一月一八日

 サバンナ地方を通り抜け、ジャングル地方へと入った。先のサバンナ地方はサーバルが棲んでいたところだ。結局、彼女と会うことは出来なかった。元気でいるだろうか。あれだけの年月が経ってるから、もしかしたらもう‥‥。

 移動手段は今のところは自分たちの二本足しか無い。なので、サバンナ地方をゆっくり移動してきた。ついついあちこちに隠れているフレンズに見とれてしまった。

 水場でも、フレンズはたくさんいたがサーバルはいない。水を飲んでいたトムソンガゼルに話しかけたところ、一年前まではサバンナ地方にサーバルが棲んでいたらしい。ただ、ドジで弱くてトラブルメーカーという話なので、私が知ってるサーバルとは別の子かも‥‥。そういえばカバも最近見ないねと言っていた。旅行かな、と。

 ジャングル地方へと繋がるサバンナ地方の出口で、ジャパリパークがまだ観光客を迎え入れていた時代の名残である案内看板が残っていた。だいぶ古びてはいたけれど‥‥。しかしクリアケースに入っていた地図は無くなっている。フレンズが取り出した?


 さて、ジャングル地方だ。ここに入ったところで一体のラッキービーストと遭遇した。フレンズ化してしまっている私たちをヒトと認識し、「初めまして」とパークの案内を始めた。いや結構。その案内はね、元パークガイドの私がラッキービーストに教えてあげたの。

 当初私と大石くんの二人だけで移動するつもりが、思いがけず道連れができてしまった。ラッキービーストは私たちの分のジャパリまんを運んでくるようになった。ちょうどサバイバルキットの食糧が尽きたところだったので助かった。ジャパリパークで餓死するなんて冗談にもならないものね。

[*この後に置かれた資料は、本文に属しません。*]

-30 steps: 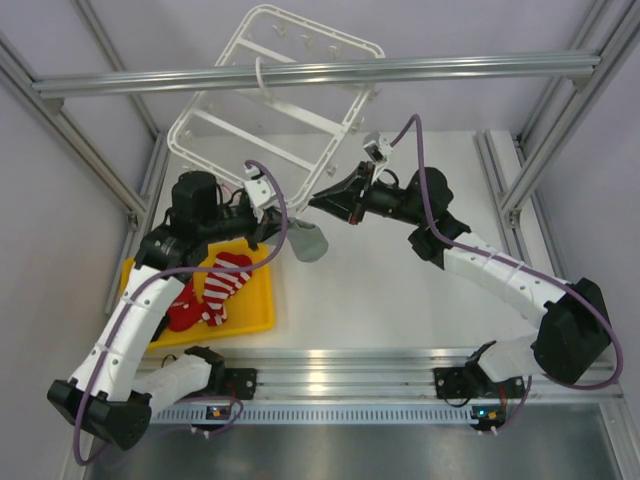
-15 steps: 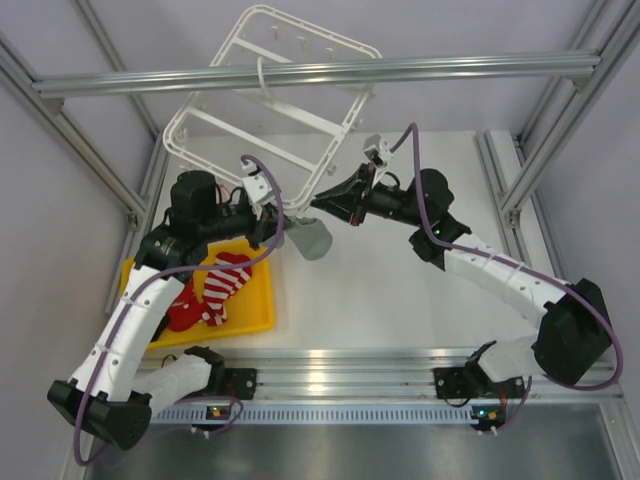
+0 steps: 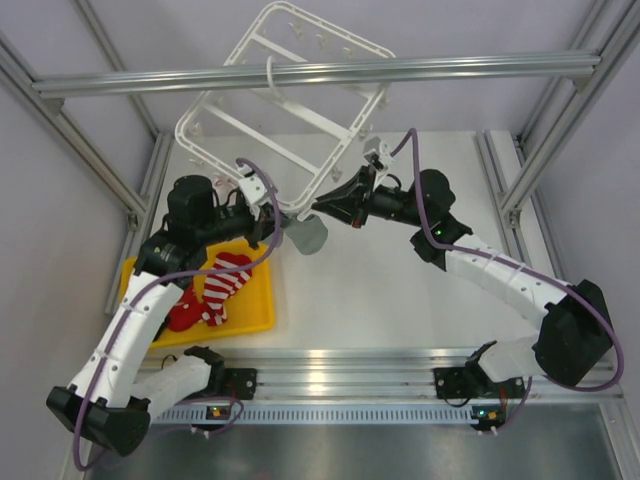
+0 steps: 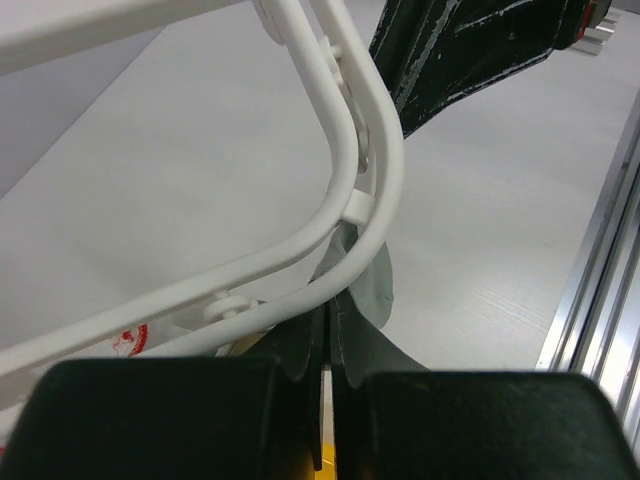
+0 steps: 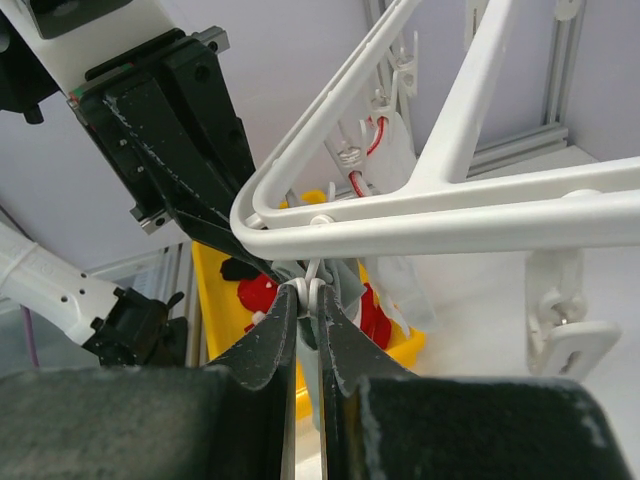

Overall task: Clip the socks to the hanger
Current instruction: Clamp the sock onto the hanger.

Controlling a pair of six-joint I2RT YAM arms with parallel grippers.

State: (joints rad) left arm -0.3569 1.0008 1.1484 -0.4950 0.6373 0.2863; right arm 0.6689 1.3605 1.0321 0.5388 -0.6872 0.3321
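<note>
The white hanger (image 3: 270, 110) hangs tilted from the overhead beam, its near corner low between both grippers. My left gripper (image 3: 283, 228) is shut on a grey sock (image 3: 306, 235), which hangs just under that corner; in the left wrist view the sock (image 4: 370, 290) shows behind the hanger's rim (image 4: 375, 180). My right gripper (image 3: 322, 205) is shut on a white clip (image 5: 310, 290) under the hanger's corner (image 5: 300, 225), squeezing its handles. Red socks with white stripes (image 3: 215, 285) lie in the yellow tray (image 3: 250, 320).
Grey aluminium beams cross overhead (image 3: 320, 75) and stand at both sides. Other small clips (image 5: 570, 330) dangle from the hanger's bars. A metal rail (image 3: 350, 375) runs along the near table edge.
The hanger has swung right and tilted up a little. Both grippers have stayed at its near corner, the grey sock shifting slightly with them.
</note>
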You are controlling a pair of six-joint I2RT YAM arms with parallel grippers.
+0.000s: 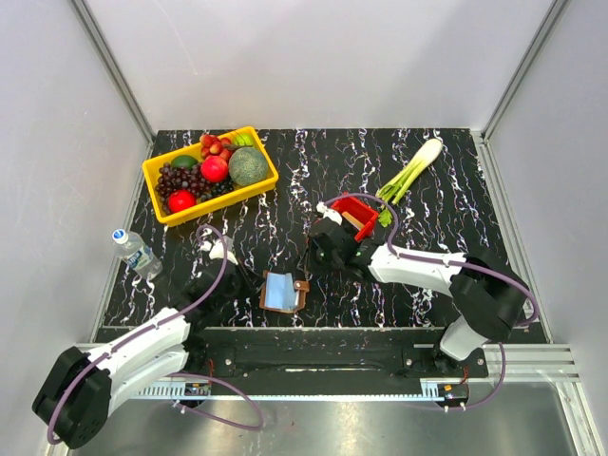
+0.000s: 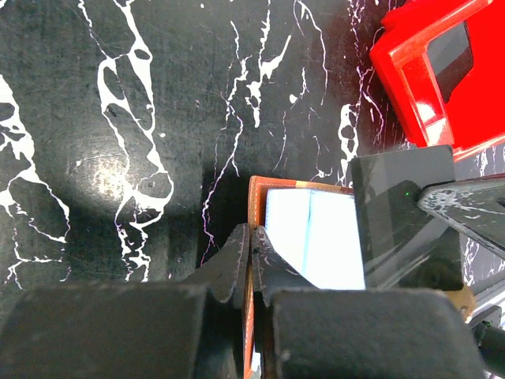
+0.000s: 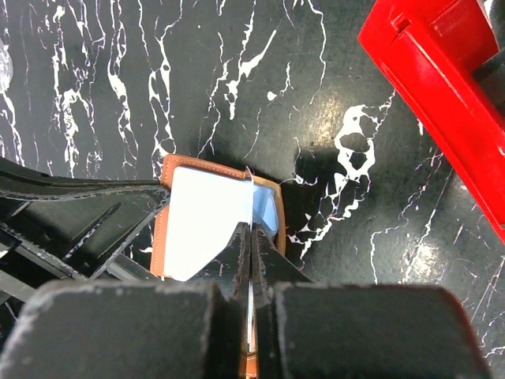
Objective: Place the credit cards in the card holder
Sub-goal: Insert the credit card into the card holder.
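Observation:
The brown leather card holder (image 1: 283, 292) lies open near the table's front, pale blue inside. My left gripper (image 1: 255, 285) is shut on its left flap; the left wrist view shows the fingers (image 2: 237, 257) pinching the orange-brown edge of the card holder (image 2: 316, 237). My right gripper (image 1: 310, 271) is shut on a thin pale credit card (image 3: 252, 197), seen edge-on, its tip at the open card holder (image 3: 268, 197). A black card (image 2: 450, 51) lies in the red bin (image 2: 410, 87).
The red bin (image 1: 356, 215) stands just behind the right gripper. A yellow basket (image 1: 157, 173) of fruit is at the back left, a water bottle (image 1: 136, 252) at the left edge, a leek (image 1: 408, 171) at the back right.

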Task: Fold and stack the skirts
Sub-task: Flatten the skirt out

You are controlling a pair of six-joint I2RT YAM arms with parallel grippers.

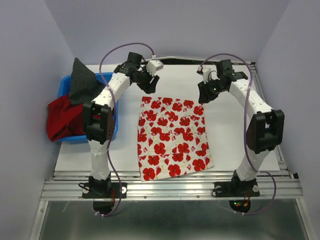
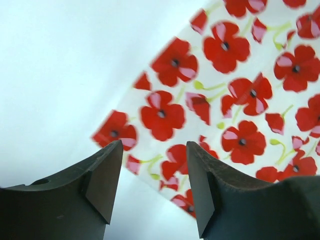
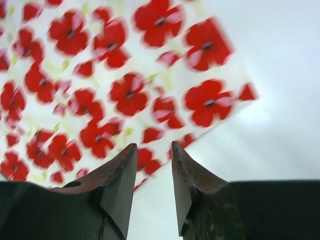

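Note:
The white skirt with red flower print (image 1: 172,137) lies flat on the table as a folded rectangle. My left gripper (image 1: 150,85) hovers over its far left corner, and my right gripper (image 1: 204,95) over its far right corner. In the left wrist view the left gripper (image 2: 154,145) is open and empty, with the flowered skirt (image 2: 240,85) below and beyond the fingertips. The right gripper (image 3: 154,145) is open more narrowly, also empty, above the skirt's (image 3: 100,85) edge. The dark grey skirt (image 1: 82,82) and the deep-red skirt (image 1: 62,117) sit bunched in the bin.
A blue plastic bin (image 1: 65,85) stands at the table's left edge, with the red cloth hanging over its front rim. White table (image 1: 240,145) surface shows on either side of the flowered skirt. Grey walls enclose the left, back and right.

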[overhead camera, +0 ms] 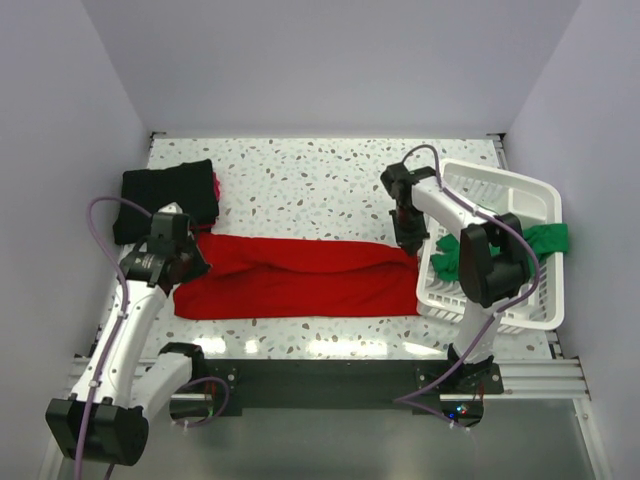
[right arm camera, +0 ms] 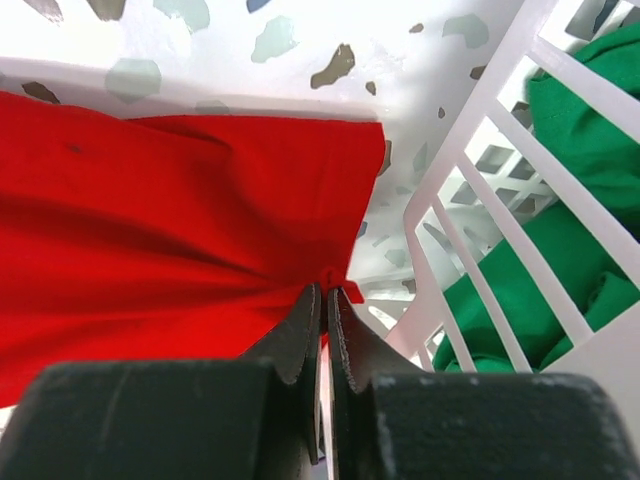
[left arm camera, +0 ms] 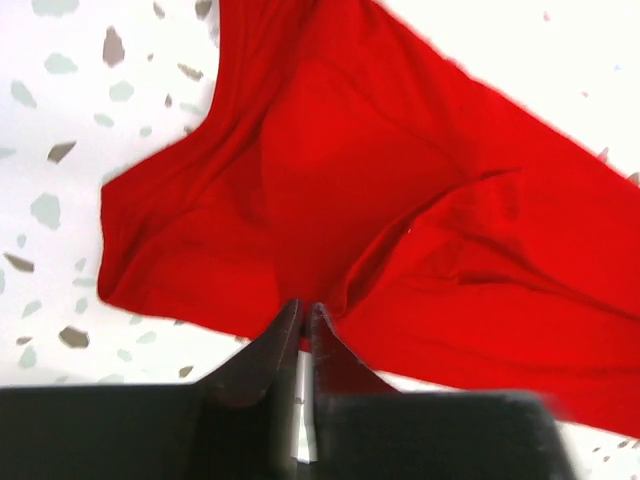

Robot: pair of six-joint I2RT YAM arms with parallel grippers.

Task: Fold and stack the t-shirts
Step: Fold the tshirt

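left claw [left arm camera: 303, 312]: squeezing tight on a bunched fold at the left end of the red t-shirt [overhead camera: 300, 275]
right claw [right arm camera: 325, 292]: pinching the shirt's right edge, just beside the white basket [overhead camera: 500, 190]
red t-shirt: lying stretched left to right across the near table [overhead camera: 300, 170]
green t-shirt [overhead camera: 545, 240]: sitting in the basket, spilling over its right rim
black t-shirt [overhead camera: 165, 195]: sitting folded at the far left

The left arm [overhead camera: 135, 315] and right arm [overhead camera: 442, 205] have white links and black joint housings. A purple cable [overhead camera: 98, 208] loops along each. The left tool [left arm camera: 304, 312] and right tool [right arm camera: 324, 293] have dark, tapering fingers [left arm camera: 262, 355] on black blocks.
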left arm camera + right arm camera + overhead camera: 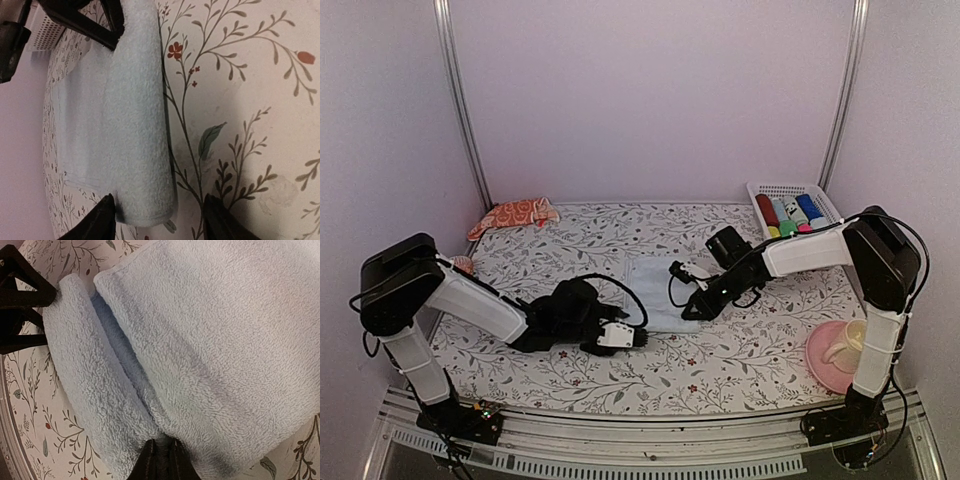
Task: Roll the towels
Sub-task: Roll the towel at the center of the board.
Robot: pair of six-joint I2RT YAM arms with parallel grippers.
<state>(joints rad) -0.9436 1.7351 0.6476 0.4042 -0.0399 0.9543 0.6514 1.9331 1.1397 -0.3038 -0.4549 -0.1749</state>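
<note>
Table (740, 350), basket (780, 187) of coloured items (788, 212); left tool (640, 337) open, right tool (688, 313) pinching blue towel (655, 285).

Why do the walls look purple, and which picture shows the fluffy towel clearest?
Top view: the light tints the walls purplish. Left wrist view: the blue towel looks soft and slightly blurry, with a dark shadow along its edge. Right wrist view: sharpest; the fluff shows, with shadow in the fold.

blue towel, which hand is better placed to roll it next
Probably the right hand: it is shut on the folded edge of the blue towel. The left hand only straddles a corner, fingers open, not gripping.
</note>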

ジャパリまんの味は二〇年前より美味しく感じた。

 ところでジャパリまんが今食べられるということは、ヒトがいなくなったのにまだ工場が動いている証拠。ジャングル地方でところどころに遺る照明器具がまだ点灯していたりもして、電気が今もなお通っていることと必要最小限の電気設備のメンテナンスが誰かの手で実行されていることは判る。ここまで来ると、ジャパリパークの現状に私の理解が及ばない。誰がこれだけの設備を維持しているというの? フレンズの生態に想像以上の変化が起こっているのかも知れない。

 サバンナ地方ではもともとあった草木をつかって生活するフレンズが多いのに対して、ジャングル地方では自らの手で巣を作るフレンズが多い。このこと自体は私たちがパークにいたときから見られた傾向だけれど、今ここまで巣を見かける頻度が高いとなると、巣を作ることが動物の本能としてでなくフレンズの文化として拡がっている可能性を感じる。作り方を真似るとかして、他の種から学ぶことも出来ている‥‥?

 川にかけられた簡易な橋を発見。手元の地図と見比べると、私たちがいた頃にはアンイン橋があったところのよう。しかし今あるのは、どう考えてもその時に作られたものではない。一度壊れた橋の残骸を使って橋をかけなおした‥‥? フレンズが?

 川で首を捻っているところにジャガーが泳いで現われた。なぜか彼女に「カバ」と呼ばれる。「がばん」だったかしら? 「この橋をかけたのはカバさん、あなたじゃないの」みたいなことを言われたが、意味がわからない。